WHAT TO DO: Copy exactly the lines of the records below, and only those lines, beginning with the line that contains "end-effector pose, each" and ending with the line that contains "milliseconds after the".

**** RECORDED DATA ****

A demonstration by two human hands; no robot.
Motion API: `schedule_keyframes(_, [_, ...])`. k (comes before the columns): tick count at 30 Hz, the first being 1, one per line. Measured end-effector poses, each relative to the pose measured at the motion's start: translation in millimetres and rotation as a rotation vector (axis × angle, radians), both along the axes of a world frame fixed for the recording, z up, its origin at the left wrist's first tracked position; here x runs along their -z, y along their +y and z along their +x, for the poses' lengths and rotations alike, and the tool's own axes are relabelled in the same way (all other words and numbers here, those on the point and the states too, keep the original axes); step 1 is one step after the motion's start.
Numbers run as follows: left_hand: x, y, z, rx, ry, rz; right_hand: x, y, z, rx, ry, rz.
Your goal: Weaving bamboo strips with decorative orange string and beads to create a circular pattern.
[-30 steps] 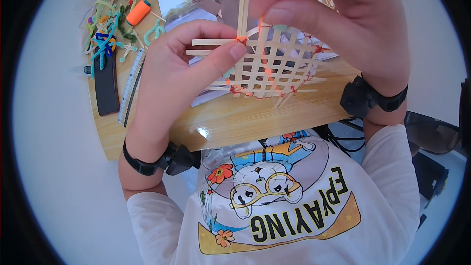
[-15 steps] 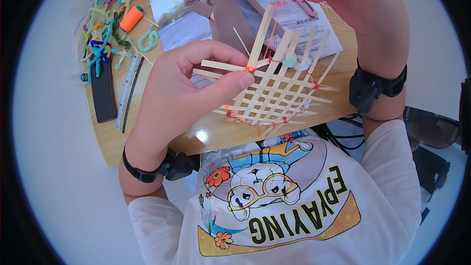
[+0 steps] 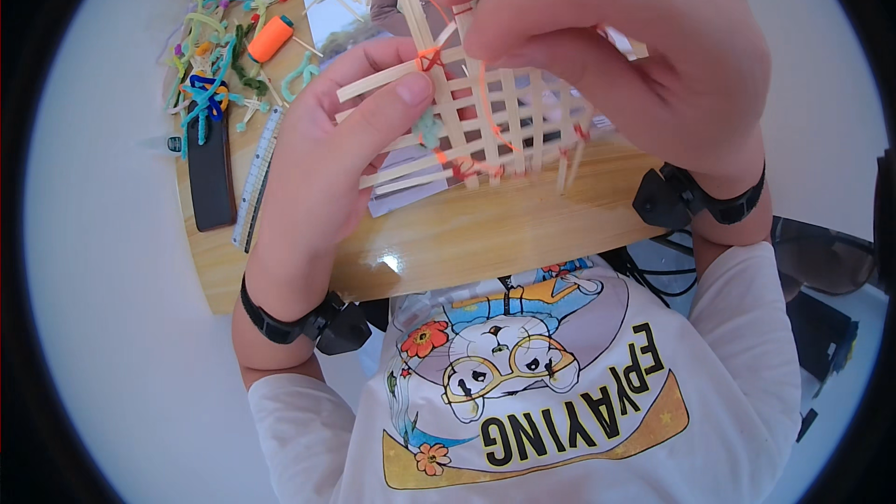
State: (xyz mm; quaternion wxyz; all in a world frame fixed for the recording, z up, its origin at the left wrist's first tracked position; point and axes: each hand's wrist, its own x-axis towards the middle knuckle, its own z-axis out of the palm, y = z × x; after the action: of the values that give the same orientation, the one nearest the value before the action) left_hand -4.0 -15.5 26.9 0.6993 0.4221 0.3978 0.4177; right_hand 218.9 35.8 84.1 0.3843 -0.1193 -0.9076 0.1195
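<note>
A lattice woven from pale flat wooden strips [image 3: 509, 117] is held up over the table. Red and orange thread binds its crossings near the edges, and a pale green tuft [image 3: 428, 129] hangs at its left part. My left hand [image 3: 322, 145] grips the lattice's left edge, thumb on top beside a red thread binding [image 3: 428, 59]. In front of the lattice's upper part is my right hand [image 3: 644, 47], its fingers closed on orange thread [image 3: 489, 103]; the fingertips partly hide the pinch. A loop of that thread curves above the binding.
At the far left lie tangled coloured pipe cleaners [image 3: 219, 56], an orange thread spool [image 3: 272, 38], a dark flat case [image 3: 211, 177] and a clear ruler [image 3: 255, 177]. A printed magazine page [image 3: 338, 14] lies under loose strips behind the lattice. The table's front edge curves near my body.
The lattice has been raised, tilted and shifted left with my left hand. My right hand has come down from above to the lattice, and the taut thread now hangs loose in a loop.
</note>
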Motion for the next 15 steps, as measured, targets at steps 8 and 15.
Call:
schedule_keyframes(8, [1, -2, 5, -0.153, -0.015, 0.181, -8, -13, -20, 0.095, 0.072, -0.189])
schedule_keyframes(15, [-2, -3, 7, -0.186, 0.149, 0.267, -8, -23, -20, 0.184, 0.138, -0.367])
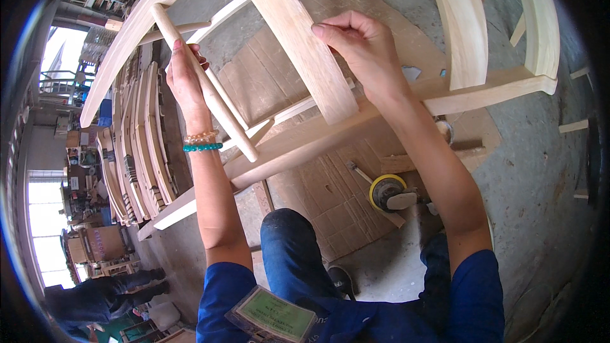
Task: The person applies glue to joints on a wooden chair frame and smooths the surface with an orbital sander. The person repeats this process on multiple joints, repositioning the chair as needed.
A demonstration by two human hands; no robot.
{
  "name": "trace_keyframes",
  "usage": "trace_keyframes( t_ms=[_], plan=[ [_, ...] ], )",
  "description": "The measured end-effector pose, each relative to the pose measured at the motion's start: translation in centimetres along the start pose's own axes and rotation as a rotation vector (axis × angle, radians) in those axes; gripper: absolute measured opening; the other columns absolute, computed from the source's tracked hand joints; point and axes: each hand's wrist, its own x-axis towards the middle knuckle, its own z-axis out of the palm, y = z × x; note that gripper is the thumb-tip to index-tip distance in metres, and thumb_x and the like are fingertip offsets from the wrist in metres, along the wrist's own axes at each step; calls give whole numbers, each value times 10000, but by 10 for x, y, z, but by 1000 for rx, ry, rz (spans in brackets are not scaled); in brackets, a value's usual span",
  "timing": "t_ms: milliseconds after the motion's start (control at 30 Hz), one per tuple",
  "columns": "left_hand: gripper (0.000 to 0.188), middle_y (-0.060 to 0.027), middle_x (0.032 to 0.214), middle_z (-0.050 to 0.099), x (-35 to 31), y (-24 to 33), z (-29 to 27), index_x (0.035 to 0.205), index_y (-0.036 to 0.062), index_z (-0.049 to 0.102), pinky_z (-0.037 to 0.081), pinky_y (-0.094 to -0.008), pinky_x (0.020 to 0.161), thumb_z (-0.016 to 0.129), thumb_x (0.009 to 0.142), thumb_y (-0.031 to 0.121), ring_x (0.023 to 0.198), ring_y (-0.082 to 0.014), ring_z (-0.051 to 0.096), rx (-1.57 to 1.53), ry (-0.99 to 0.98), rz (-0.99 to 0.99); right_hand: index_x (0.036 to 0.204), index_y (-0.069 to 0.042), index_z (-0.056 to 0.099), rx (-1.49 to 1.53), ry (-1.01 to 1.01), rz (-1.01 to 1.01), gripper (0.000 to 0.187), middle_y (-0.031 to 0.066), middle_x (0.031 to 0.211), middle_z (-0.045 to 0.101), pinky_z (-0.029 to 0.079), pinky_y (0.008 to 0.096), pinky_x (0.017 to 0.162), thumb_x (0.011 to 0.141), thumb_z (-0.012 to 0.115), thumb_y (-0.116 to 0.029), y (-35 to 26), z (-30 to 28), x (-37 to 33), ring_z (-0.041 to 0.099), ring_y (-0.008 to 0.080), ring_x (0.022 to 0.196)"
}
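An unpainted wooden chair frame lies tilted across the view in front of me. My left hand (183, 82) is closed round a slim round spindle (225, 111) of this frame, with the fingertips showing on its far side. My right hand (372, 51) is closed in a pinch at the right edge of the wide flat slat (295, 35). The thumb tip touches that edge; whatever is between the fingers is hidden. Below both hands runs the long rail (305, 143), which meets the slat's lower end.
A round sander with a yellow rim (387, 192) lies below my right forearm. Flattened cardboard (321, 200) covers the concrete floor under the frame. Curved wooden parts (136, 146) stand stacked at left. More curved frame pieces (464, 19) rise at upper right. A person (95, 298) is at lower left.
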Motion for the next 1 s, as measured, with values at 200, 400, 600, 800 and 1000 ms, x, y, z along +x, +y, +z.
trace_keyframes(
  t_ms=[200,400,600,800,1000],
  plan=[
    [407,-28,777,583,6,-2,-5,906,39,619,473,-290,708,543,911,439,706,-125,562,4,-2,-7,838,10,676,-122,-14,-75,189,70,738,664,480,252,627,781,700,-169,2,-4,-9,606,111,685],
    [413,-40,835,621,17,-4,7,973,35,627,469,-275,704,536,917,434,731,-128,569,67,-8,9,816,-17,679,-443,-116,-96,177,131,764,672,501,322,657,773,680,-188,-12,-27,-15,653,214,705],
    [300,-17,734,566,41,-30,-6,922,73,613,447,-258,598,559,925,369,659,-121,533,40,-34,65,742,-36,624,-1016,-187,-548,153,82,731,616,468,356,660,776,677,-176,-37,-53,-37,609,209,720],
    [406,-64,993,613,67,-35,-19,1151,27,576,444,-304,810,543,937,371,887,-156,558,135,-55,48,739,-30,565,-1021,-513,67,212,86,655,553,420,338,586,773,692,-197,-36,-165,-113,546,220,636],
    [411,-63,958,616,76,-34,-10,1128,48,597,455,-285,768,524,939,405,824,-142,565,213,-93,-3,904,-67,647,-1422,-780,828,279,173,913,631,494,481,704,741,681,-291,83,-296,-312,622,359,816]
  ],
)
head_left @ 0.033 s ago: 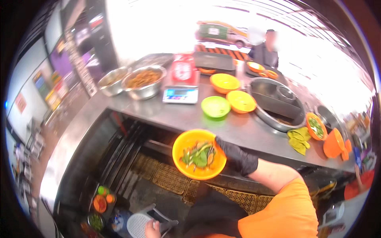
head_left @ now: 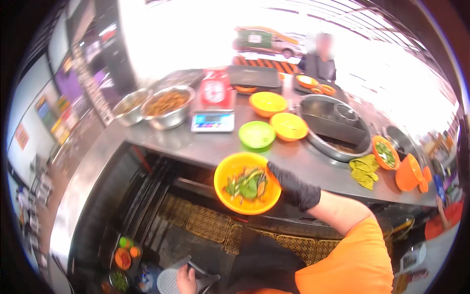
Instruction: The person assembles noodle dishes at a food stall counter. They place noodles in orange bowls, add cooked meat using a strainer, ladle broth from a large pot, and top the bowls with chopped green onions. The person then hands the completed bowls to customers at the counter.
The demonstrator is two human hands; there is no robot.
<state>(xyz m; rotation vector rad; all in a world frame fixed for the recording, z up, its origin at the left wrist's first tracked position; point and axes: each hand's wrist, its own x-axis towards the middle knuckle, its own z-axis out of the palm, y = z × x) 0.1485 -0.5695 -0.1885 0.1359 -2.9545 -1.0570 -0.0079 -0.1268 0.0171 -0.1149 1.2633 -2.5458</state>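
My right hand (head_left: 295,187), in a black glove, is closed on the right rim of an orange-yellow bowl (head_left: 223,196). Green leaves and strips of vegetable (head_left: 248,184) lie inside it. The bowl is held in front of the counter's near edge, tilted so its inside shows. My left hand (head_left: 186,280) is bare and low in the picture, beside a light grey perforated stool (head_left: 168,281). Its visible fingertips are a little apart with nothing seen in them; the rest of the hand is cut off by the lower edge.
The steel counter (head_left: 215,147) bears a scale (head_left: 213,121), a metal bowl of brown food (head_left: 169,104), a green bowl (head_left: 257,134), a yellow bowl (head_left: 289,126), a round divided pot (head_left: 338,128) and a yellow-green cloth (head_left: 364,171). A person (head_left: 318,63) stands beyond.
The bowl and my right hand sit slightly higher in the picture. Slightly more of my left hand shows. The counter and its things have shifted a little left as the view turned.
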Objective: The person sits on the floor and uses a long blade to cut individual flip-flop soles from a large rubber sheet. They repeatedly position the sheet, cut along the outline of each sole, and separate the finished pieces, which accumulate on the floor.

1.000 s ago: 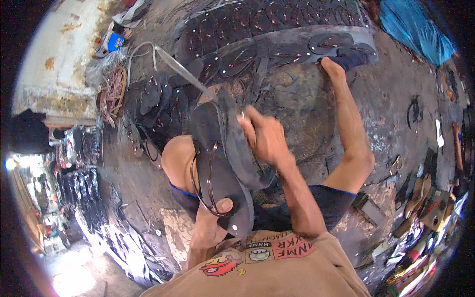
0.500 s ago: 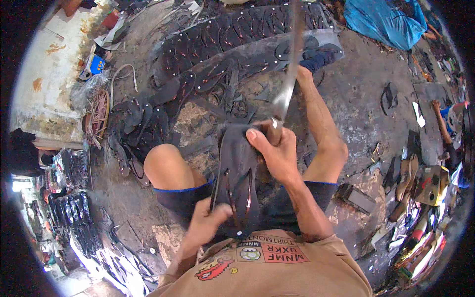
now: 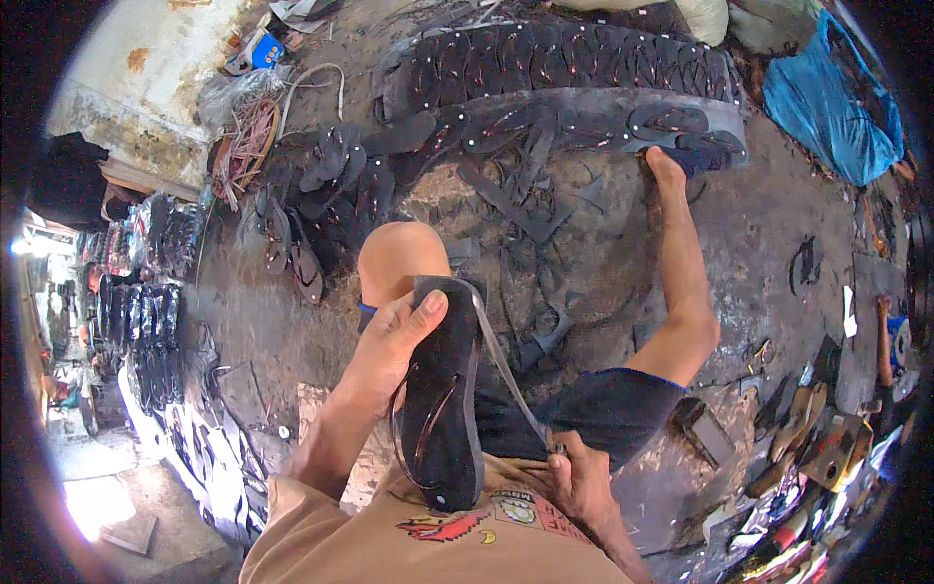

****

RESPONSE:
  "description": "The measured end-effector pose, each relative to the pose measured at the motion's start: translation in centimetres along the start pose's own axes and rotation as a rotation vector (axis × angle, radians) in those axes; gripper: absolute measured opening; the other columns absolute, computed from the source's tracked hand joints; point and axes: each hand's wrist, its own x-axis towards the middle knuckle, its own z-axis out of the palm, y = z × x; note that gripper is the thumb-tip to index-tip distance in metres, and thumb_x and the like are fingertip offsets from the wrist in metres, along the wrist's own axes at each step; calls give whole numbers, each value times 10000, but by 10 for x, y, z, but by 1000 for rx, ry, rz (spans in brackets are not scaled); in brackets, a value's usual span",
  "timing": "t_ms: milliseconds after the motion's start (control at 30 Hz), one per tuple",

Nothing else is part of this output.